South Carolina Republican Gov. Nikki Haley, with an advance copy of Obama’s speech, also acknowledged Obama’s call for better politics, and made a remarkable and courageous admission that we won’t hear out of Washington, except from Obama and a handful of members of Congress:

“We need to be honest with each other, and with ourselves: While Democrats in Washington bear much responsibility for the problems facing America today, they do not bear it alone. There is more than enough blame to go around.

“We as Republicans need to own that truth. We need to recognize our contributions to the erosion of the public trust in America’s leadership. We need to accept that we’ve played a role in how and why our government is broken.”

Obama acknowledged his role: “It’s one of the few regrets of my presidency … that the rancor and suspicion between the parties has gotten worse instead of better. There’s no doubt a president with the gifts of Lincoln or Roosevelt might have better bridged the divide.

“The future we want,” Obama said, “will only happen if we fix our politics.”

Obama wasn’t merely referring to one candidate’s out-sized, crude, even cruel, rhetoric, mouthed daily, though that’s important to correct. But in a season where political correctness seems under attack and big money is flowing through the political gridlock, it’s simply impossible to find common ground.

Obama went further. He believes the way to fix government is to begin to reform our political system itself.

He said we need to reform campaign financing and end the practice where a few families and hidden special interests control the ads on the airwaves. Most importantly, “We’ve got to make voting easier, not harder, and modernize it for the way we live now.”

Obama also implored citizens to act on how we vote: urging us to demand that Congressional districts be drawn so that the voters pick a candidate, rather than having a candidate who picks the voters he wants.

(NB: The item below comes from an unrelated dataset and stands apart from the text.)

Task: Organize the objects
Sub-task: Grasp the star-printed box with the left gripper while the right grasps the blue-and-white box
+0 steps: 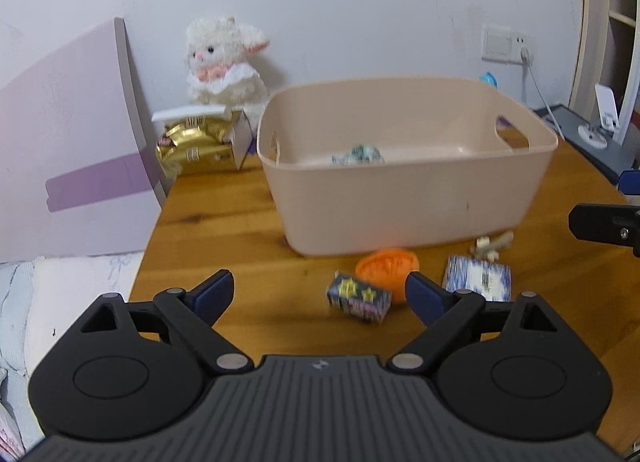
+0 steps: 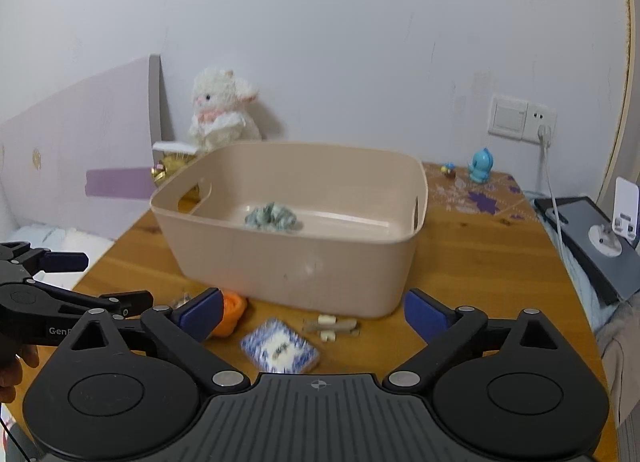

“I can’t do these things on my own.” Obama said, “Changes in our political process … depend on you. That’s what’s meant by a government of, by and for the people.”

We the People. We the American people. This final address should challenge us all to work together and fix our politics, because we are very important stakeholders in our democracy.

In just a few weeks, every eligible citizen will have an opportunity to vote. And the menu is full of candidates promising to fix this or change that. We’re going to choose between two distinct worldviews – either the one that contracts and retreats, or the one Obama laid out, and enter the future with hope, not fear.

I still believe in hope – hope in the powerful sense that we are indeed ready for a better future.

Donna Brazile is a senior Democratic strategist, a political commentator and contributor to CNN and ABC News, and a contributing columnist to Ms. Magazine and O, the Oprah Magazine.